The theory of DMT is based mainly upon the belief that body and mind interact. Both conscious and unconscious movement of the person, based on the dualist mind body premise, affects total control, and also reflects the individual's personality. Therefore, the therapist-client relationship is partly based on non-verbal cues such as body language. Movement is believed to have a symbolic function and as such can aid in understanding the self. Movement improvisation allows the client to experiment with new ways of being and DMT provides a manner or channel in which the client can consciously understand early relationships with negative experiences through non-verbal mediation by the therapist.
By integrating the body, mind, and spirit, DMT aims to foster a sense of wholeness among participants. The body refers to the "discharging of energy through muscular-skeletal responses to stimuli received by the brain." The mind refers to "mental activities...such as memory, imagery, perception, attention, evaluation, reasoning and decision making." The spirit refers to the "subjectively experienced feeling of engaging in or empathically observing dancing."

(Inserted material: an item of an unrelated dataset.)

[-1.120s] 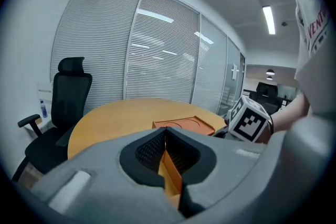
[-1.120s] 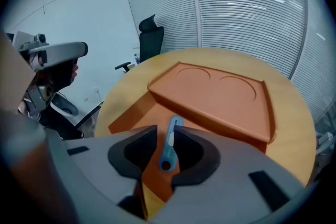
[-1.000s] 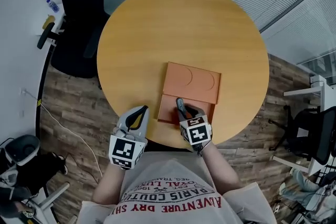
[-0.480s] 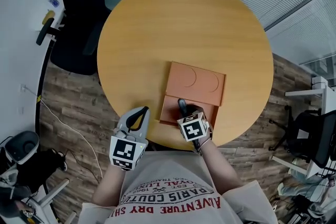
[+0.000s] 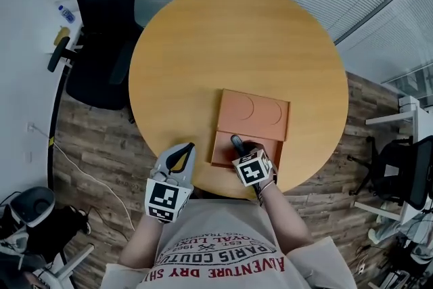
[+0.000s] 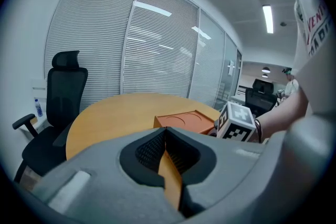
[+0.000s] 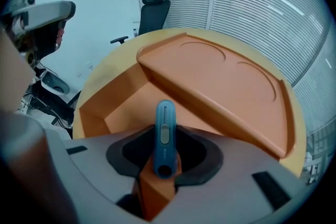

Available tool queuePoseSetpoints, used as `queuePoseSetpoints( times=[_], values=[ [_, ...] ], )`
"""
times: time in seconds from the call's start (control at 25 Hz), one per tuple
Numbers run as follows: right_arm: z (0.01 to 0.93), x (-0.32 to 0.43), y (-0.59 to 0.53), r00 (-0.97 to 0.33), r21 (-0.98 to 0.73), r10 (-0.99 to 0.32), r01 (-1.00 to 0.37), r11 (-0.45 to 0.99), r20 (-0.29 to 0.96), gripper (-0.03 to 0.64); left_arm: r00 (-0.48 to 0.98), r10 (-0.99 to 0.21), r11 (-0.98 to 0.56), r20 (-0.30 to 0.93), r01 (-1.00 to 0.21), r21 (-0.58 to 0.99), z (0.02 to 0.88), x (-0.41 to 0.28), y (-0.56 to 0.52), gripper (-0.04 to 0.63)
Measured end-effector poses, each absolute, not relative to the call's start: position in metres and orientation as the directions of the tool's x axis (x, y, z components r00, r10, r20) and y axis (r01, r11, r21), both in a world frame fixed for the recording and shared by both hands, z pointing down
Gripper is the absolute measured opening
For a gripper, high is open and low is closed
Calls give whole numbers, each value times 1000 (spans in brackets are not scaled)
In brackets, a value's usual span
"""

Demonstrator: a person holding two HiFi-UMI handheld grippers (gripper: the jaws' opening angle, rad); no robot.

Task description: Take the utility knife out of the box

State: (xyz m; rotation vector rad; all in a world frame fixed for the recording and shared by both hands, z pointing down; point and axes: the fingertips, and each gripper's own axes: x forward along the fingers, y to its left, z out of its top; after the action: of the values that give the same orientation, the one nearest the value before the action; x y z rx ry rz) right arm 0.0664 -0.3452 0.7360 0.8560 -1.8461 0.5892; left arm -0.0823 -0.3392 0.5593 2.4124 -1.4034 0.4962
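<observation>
Right gripper [image 5: 240, 147], jaws just closing, clamps the blue knife [image 7: 164, 136] above the open box [image 5: 254, 112]; left gripper [image 5: 181, 153] holds its 2 jaws together, empty, over the table [image 5: 237, 44] edge

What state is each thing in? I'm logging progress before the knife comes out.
box: open, lid laid back flat on the table.
right gripper: jaws have just been closing, shut on the utility knife.
utility knife: clamped, over the box.
left gripper: shut, empty.
</observation>
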Motion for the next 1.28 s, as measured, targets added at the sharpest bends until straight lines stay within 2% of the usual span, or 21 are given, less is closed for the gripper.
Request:
queuePoseSetpoints(
  times=[0.2, 0.64, 0.92, 1.28],
  values=[
    [722, 63, -340, -301, -53, -303, -783, 620, 904, 130, 486, -762, -503, 428, -860, 83, 551, -85, -334, 11],
    [629, 54, -340, -399, -37, -467, -789, 613, 789, 130, 528, -767, -544, 365, -837, 68, 517, -77, -340, 11],
    [551, 65, -352, -441, -37, -636, -838, 545, 633, 130, 558, -768, -580, 314, -814, 28, 487, -61, -345, 11],
    [456, 98, -363, -413, 16, -830, -892, 451, 375, 130, 588, -782, -602, 208, -798, -10, 437, -42, -355, 11]
  ],
)
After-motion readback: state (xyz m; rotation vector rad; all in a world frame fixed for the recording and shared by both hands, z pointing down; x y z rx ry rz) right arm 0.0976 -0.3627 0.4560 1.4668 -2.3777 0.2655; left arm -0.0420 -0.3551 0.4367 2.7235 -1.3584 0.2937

Dance movement therapy works to improve the social skills, as well as relational dynamics among the clients that choose to participate in it to better improve their quality of life. This therapy seeks to deepen clients' self-awareness through a meditative process that involves movement, motion, and realization through exploration of one's body.
DMT/P methodology is fairly heterogenous and practitioners draw on a variety of psychotherapeutic and kinetic principles. Most training in Dance Movement Therapy will have an established theoretical base which they work from – for example Psychodynamic theory, Humanistic psychology, Integrative therapy, Cognitive behavioral therapy, Existential therapy etc. Depending on the approach or combinations of approaches practitioners work from very different processes and aims will be worked towards.
Additionally to the psychotherapeutic basis of their work, different approaches to movement and dance may be employed.